- DATA BLOCK
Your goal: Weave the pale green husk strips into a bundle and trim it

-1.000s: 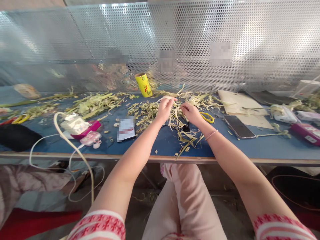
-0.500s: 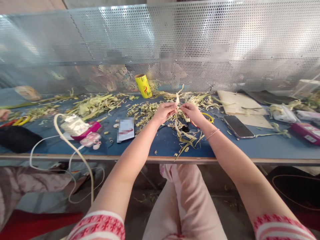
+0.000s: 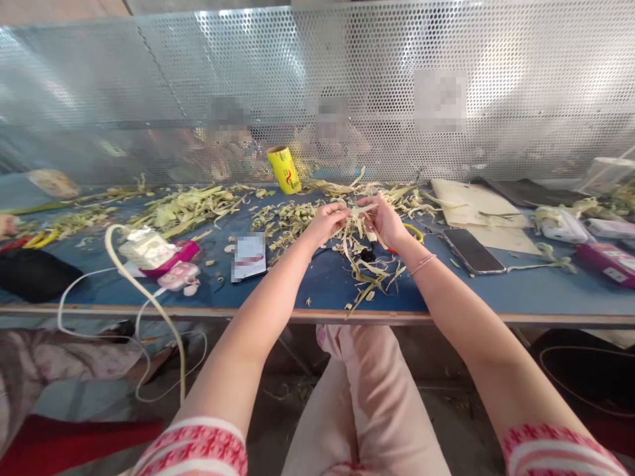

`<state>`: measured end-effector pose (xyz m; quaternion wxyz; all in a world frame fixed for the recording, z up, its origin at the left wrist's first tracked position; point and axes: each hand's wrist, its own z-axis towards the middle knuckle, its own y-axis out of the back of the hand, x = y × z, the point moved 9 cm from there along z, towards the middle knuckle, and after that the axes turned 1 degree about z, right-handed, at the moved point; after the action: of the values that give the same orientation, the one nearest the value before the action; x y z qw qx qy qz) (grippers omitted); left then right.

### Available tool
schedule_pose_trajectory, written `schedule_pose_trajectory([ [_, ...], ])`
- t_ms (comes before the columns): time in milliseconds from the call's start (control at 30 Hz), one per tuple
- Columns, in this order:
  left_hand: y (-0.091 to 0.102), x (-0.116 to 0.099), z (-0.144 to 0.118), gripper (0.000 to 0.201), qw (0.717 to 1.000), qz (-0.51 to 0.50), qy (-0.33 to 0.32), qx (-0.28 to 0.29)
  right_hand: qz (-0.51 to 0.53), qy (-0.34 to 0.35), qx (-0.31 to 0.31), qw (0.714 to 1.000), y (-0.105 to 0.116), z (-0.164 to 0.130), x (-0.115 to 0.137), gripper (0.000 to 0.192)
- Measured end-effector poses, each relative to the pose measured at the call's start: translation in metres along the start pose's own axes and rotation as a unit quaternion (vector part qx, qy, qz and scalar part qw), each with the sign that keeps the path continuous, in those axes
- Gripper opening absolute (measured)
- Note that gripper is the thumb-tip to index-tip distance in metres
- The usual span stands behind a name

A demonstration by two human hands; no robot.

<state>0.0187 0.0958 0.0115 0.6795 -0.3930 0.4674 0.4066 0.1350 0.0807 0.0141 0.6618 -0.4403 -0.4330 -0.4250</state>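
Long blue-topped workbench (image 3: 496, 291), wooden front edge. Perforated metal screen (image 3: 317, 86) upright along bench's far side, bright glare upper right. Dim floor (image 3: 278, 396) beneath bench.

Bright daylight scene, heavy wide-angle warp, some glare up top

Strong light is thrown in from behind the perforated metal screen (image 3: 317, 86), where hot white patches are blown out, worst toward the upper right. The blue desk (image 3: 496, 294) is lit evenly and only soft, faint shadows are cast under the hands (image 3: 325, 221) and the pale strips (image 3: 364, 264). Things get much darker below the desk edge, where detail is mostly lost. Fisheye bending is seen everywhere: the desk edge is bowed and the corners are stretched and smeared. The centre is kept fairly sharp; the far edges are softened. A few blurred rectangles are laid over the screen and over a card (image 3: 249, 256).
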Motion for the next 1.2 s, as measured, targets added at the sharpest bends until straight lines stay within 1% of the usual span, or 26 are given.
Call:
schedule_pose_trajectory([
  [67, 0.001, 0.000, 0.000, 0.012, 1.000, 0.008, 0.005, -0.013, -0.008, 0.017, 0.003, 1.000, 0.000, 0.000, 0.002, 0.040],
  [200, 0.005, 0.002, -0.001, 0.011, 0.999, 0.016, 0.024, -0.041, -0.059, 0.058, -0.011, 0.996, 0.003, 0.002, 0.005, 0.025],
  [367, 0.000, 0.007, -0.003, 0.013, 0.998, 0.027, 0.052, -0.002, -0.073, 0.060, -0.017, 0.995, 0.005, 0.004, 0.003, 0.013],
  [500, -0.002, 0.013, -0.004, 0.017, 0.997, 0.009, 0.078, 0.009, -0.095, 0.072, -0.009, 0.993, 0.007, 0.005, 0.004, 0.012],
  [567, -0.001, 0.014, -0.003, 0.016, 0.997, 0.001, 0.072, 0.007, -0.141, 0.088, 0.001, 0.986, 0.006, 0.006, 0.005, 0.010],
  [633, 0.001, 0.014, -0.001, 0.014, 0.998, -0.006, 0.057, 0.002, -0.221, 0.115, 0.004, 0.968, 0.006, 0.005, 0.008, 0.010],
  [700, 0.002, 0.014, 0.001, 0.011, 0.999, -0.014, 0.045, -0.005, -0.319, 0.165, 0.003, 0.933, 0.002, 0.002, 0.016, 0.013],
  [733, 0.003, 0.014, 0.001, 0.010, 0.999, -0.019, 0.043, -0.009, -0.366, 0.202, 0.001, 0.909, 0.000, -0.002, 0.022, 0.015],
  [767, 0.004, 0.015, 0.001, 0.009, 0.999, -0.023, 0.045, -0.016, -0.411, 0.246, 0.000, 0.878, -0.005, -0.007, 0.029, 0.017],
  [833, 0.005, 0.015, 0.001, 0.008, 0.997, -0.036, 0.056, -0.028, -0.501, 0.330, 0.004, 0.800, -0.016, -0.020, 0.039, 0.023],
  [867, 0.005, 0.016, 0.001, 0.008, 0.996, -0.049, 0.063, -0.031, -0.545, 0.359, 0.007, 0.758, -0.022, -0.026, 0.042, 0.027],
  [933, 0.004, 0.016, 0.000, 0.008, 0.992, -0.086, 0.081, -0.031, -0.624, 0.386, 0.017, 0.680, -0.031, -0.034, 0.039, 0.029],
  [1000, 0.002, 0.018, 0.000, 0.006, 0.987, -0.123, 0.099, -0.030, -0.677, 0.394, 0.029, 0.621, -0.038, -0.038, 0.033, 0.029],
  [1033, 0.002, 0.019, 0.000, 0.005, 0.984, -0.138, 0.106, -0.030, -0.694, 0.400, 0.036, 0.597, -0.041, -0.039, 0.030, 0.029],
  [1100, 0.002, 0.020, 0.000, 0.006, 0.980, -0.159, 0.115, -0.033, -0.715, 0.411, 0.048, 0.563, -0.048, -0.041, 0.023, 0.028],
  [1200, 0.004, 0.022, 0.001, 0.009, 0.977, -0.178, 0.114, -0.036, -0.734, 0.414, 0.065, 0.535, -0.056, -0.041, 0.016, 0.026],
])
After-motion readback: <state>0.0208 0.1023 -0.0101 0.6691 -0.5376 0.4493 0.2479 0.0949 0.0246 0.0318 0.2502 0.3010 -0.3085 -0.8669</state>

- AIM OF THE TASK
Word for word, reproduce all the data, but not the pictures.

- ANSWER SECTION
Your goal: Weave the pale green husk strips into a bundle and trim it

-1.000s: 
-0.500s: 
+0.000s: 

`<state>`: measured end-effector pose (xyz m; quaternion wxyz; all in a world frame fixed for the recording, z up, its origin at the left wrist's first tracked position; point and axes: each hand's wrist, its own z-axis towards the middle knuckle, its own y-axis out of the back of the hand, x = y × z, the point moved 9 cm from there along z, towards the middle knuckle, and after that the axes turned 1 degree about z, right-handed, at the moved point; after the action: of the values that give the same orientation, the one nearest the value before the action; x y z qw qx qy qz) (grippers omitted); left then right.

### Available tool
schedule_pose_trajectory, written `schedule_pose_trajectory([ [_, ...], ])`
- t_ms (comes before the columns): time in milliseconds from the call's start (control at 30 Hz), one per tuple
- Columns, in this order:
  left_hand: y (-0.091 to 0.102), x (-0.116 to 0.099), z (-0.144 to 0.118), gripper (0.000 to 0.201), qw (0.717 to 1.000), qz (-0.51 to 0.50), qy (-0.33 to 0.32), qx (-0.28 to 0.29)
  right_hand: qz (-0.51 to 0.53), qy (-0.34 to 0.35), qx (-0.31 to 0.31), qw (0.714 to 1.000), y (-0.105 to 0.116), z (-0.164 to 0.130), x (-0.115 to 0.137), gripper (0.000 to 0.192)
- Measured end-effector poses, each relative to the pose measured at the call's start: translation in metres along the start pose's own axes and rotation as a unit quaternion (vector part qx, qy, qz and scalar part qw), each with the sign that keeps the path continuous, in those axes
- Gripper opening absolute (measured)
- Note that gripper is the thumb-tip to index-tip distance in metres
- The usual span stands behind a name

A demonstration by two human hands; no robot.

<state>0.0187 0.0958 0.0115 0.6795 -0.3930 0.4674 0.4066 0.1350 0.0807 0.0141 0.6618 -0.4403 -0.4330 -0.4250</state>
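Long blue-topped workbench (image 3: 496, 291), wooden front edge. Perforated metal screen (image 3: 317, 86) upright along bench's far side, bright glare upper right. Dim floor (image 3: 278, 396) beneath bench.

Bright daylight scene, heavy wide-angle warp, some glare up top

Strong light is thrown in from behind the perforated metal screen (image 3: 317, 86), where hot white patches are blown out, worst toward the upper right. The blue desk (image 3: 496, 294) is lit evenly and only soft, faint shadows are cast under the hands (image 3: 325, 221) and the pale strips (image 3: 364, 264). Things get much darker below the desk edge, where detail is mostly lost. Fisheye bending is seen everywhere: the desk edge is bowed and the corners are stretched and smeared. The centre is kept fairly sharp; the far edges are softened. A few blurred rectangles are laid over the screen and over a card (image 3: 249, 256).
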Motion for the next 1.2 s, as measured, targets added at the sharpest bends until straight lines stay within 1% of the usual span, or 26 are given.
Call:
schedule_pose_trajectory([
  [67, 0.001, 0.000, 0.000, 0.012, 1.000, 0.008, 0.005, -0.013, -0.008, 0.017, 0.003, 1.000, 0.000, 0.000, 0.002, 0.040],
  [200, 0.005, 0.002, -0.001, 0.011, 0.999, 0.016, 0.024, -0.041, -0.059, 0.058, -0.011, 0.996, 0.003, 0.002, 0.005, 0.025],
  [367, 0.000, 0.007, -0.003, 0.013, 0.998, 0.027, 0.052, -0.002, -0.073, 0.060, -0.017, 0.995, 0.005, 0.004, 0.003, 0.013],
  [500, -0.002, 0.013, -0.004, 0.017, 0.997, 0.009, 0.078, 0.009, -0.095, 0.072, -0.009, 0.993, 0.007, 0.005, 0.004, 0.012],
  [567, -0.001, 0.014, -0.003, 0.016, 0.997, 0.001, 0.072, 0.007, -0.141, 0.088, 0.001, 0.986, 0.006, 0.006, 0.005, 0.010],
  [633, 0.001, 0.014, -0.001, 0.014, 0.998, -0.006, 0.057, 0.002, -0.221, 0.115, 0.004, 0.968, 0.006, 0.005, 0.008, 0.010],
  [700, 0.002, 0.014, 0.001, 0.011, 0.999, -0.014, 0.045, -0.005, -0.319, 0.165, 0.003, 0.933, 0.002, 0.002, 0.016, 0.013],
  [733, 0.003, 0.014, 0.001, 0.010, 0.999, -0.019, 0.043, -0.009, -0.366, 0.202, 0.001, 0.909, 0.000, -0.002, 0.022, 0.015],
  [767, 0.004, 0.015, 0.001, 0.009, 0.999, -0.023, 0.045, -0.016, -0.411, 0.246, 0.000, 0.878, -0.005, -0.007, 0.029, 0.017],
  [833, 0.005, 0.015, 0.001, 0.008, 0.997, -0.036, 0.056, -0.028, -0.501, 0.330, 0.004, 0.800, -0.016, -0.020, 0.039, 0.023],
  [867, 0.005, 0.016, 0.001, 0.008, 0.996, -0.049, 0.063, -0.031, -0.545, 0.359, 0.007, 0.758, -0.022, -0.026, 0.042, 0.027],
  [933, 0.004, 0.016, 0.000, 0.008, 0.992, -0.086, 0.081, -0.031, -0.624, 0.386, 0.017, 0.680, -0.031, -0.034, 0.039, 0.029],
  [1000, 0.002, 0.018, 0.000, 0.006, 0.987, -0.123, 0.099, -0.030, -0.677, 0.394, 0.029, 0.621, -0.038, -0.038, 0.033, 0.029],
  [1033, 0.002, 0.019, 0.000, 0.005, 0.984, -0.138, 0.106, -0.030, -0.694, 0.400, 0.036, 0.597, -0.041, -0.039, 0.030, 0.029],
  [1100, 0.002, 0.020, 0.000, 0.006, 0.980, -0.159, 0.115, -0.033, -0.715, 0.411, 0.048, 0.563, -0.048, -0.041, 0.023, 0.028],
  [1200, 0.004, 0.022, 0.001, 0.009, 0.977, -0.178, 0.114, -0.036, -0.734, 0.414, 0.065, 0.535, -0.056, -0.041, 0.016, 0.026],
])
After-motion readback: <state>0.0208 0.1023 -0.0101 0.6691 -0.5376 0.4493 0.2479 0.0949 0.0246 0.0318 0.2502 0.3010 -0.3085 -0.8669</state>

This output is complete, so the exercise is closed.